Hosting a wedding reception at a restaurant is a popular choice among engaged couples and for good reason. There are so many benefits to this choice, such as easing one’s wedding planning workload and saving money. Having said that, there are a few caveats that you should know about prior to going this route. If you’re thinking about having a restaurant wedding reception, take note of these pros and cons before making your booking.
Prices May Vary
While it’s a common assumption (and likely the case) that restaurant wedding receptions are generally less pricey than booking a venue and vendors separately, this may not always be true.
At the end of the day, you have to think from the restaurant owner’s point of view. The cost for you will likely be the equivalent of what the venue would have made from their regular day-to-day sales. For example, if you book a restaurant on a weekday when there’s less foot traffic, the total cost will probably be less than booking on a weekend when the venue is busier. Costs will also be dependent on other factors such as how popular the restaurant is.
This is when having a reception with a smaller number of guests will benefit you. If you’re hosting only a small group, the restaurant can dedicate a separate area to your party while leaving the rest of the space open for business as usual. But if you have a large group, you will likely have to rent out the entire place for your reception.
There may also be other additional costs—such as spending minimums or deposits. So, make sure to discuss all of the details with the proprietor upfront.
Don’t Judge a Menu By its Cover
Food is certainly a focus point of any wedding reception and if you’re hosting a reception at a restaurant, you’ll definitely want to opt for a place that speaks to your and your guests’ tastes.
However, a restaurant’s catering or special events menu may be different from its regular menu—which can be a good thing as that could mean more options on the table.

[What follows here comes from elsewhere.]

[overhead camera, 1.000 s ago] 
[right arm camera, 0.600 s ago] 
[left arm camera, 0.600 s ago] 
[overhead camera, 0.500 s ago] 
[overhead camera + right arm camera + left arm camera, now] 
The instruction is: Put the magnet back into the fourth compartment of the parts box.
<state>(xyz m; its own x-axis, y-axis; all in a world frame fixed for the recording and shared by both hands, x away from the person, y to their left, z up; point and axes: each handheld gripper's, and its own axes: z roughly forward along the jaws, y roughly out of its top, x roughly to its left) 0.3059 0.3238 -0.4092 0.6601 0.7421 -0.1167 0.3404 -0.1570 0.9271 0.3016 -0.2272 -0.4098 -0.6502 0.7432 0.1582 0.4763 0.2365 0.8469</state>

Also, you’ll want to ask about how flexible the chefs can be if you have guests with dietary restrictions and will need vegan or gluten-free meals.
Your Creativity May Be Limited
When choosing a restaurant as your wedding reception venue, you’re going to go for something that speaks to you personally—whether that means it’s a memorable spot, has great food, or simply fits your wedding theme. However, you may find that there are certain aspects in which you won’t be able to do things exactly your way.

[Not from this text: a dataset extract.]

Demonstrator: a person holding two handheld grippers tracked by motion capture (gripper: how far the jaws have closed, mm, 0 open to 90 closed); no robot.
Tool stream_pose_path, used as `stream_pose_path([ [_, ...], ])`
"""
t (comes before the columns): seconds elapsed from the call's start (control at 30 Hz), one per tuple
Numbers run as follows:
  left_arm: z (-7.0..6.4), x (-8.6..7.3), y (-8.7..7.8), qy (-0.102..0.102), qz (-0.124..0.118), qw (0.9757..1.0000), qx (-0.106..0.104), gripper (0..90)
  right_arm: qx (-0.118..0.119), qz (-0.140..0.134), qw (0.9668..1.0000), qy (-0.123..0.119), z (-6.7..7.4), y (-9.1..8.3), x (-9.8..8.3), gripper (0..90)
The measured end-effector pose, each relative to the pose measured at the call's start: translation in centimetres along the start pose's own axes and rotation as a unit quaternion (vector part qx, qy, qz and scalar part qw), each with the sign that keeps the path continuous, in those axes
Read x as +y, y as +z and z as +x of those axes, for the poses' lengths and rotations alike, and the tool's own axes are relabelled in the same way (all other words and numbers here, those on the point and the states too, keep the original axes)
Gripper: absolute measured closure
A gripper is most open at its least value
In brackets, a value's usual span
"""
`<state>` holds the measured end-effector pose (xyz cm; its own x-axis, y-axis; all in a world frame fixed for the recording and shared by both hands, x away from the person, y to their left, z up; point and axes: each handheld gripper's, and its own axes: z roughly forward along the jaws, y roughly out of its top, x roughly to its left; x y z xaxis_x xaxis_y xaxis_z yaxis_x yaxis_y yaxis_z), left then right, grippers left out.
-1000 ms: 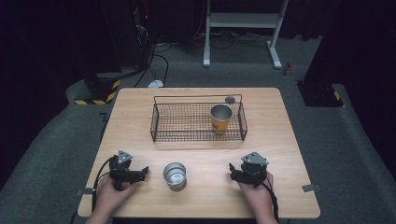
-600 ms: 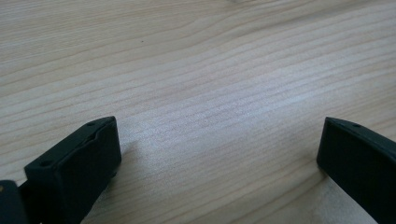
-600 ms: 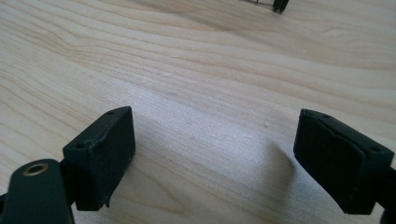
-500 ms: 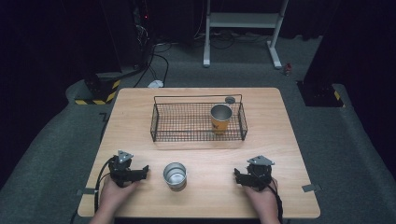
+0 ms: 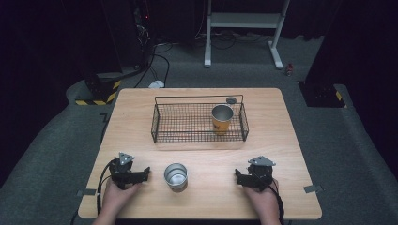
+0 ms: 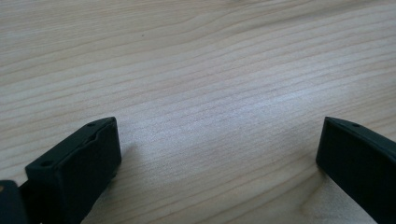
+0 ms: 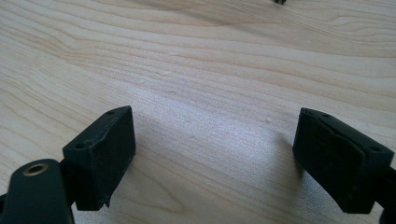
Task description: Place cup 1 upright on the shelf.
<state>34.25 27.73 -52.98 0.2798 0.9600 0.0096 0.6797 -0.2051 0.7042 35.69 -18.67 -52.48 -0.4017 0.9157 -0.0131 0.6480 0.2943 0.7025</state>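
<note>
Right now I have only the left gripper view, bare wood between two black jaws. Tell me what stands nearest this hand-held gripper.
Observer: A steel cup stands upright on the table, just beside the left hand-held gripper.
Operator: Report the other hand.
Observer: The right hand-held gripper sits at the table's near edge, jaws apart, nothing between them.
Operator: Give me what lies beyond.
Observer: A wire basket holds an orange cup at its right end.

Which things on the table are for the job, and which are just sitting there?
For the job:
- silver cup, between the grippers
- left gripper, open
- right gripper, open

Just sitting there:
- wire basket
- orange cup, inside the basket
- small round lid, behind the basket
</note>
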Motion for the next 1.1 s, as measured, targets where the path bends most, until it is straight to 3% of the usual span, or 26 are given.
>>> stream_pose_path([
  [0.07, 0.0, 0.0, -0.1, 0.016, -0.001, 0.9998, -0.015, 1.5, -0.002, -0.001, 1.0, -0.002, 0.0, 0.0, 0.0, 13.1],
  [0.17, 0.0, 0.2, -0.2, 0.03, 0.004, 0.9994, -0.017, 0.6, -0.002, -0.001, 1.0, -0.001, 0.0, 0.0, 0.0, 13.0],
  [0.43, 0.8, 0.3, -1.0, -0.003, -0.024, 0.9984, -0.051, 0.6, -0.002, -0.001, 1.0, -0.002, 0.0, 0.0, 0.0, 13.2],
  [0.67, 0.9, 0.6, -1.7, -0.003, -0.049, 0.9961, -0.073, 0.6, -0.002, -0.001, 1.0, -0.001, 0.0, 0.0, 0.0, 13.2],
  [0.93, 0.5, 0.5, -2.5, 0.01, -0.067, 0.9941, -0.085, 0.6, -0.003, -0.001, 1.0, -0.001, 0.0, 0.0, 0.0, 13.3],
  [1.1, 0.0, 0.8, -3.0, 0.017, -0.089, 0.9914, -0.095, 0.6, -0.004, -0.003, 1.0, 0.0, 0.0, 0.1, 0.0, 13.3],
])
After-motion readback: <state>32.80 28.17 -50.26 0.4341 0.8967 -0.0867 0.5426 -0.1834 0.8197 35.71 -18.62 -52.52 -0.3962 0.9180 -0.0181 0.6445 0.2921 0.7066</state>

Sometimes, that can be a benefit. If you choose a place you like by its look, it can be a major money-saver for your decor budget. But if you’re keen on sprucing up certain details, it’s best to inquire with the owners about what you can or can’t do. Overall, you’ll likely have more leeway with smaller/individual businesses versus chain brands as they’ll be more eager to cater to personal preferences.
Entertainment Is Important
Second to food, entertainment is usually a focal point of a wedding reception. So, whatever form of entertainment you opt for, make sure your venue is capable of hosting it. For example, a dance floor is usually a must-have after a meal, so ask if it’s possible to dedicate a spot for it (whether that means renting more space or just moving some furniture). As a rule of thumb, plan to have about 10×10 feet for 50 guests, 12×12 feet for 100 guests, and 15×15 feet for 150 guests.
Music is another issue to consider. Ask if there are any restrictions on how loud or how late music can be played and, again, if there is space to accommodate a live band or DJ.
If you’re going to have additional entertainment such as a photo booth or a cigar lounge, double-check with the venue on if they’ll allow that on their premises or if there may be additional costs associated with it.
Have Your Cake and Eat it, Too
Last, but not least: don’t forget dessert! This may sound surprising, but you could have issues with bringing your own wedding cake to a restaurant-hosted reception—especially if they have their own in-house dessert chef. Others may be OK with you bringing your own dessert, but can charge you a “cake-cutting” fee. Make sure to ask ahead of time about this to avoid any disappointments.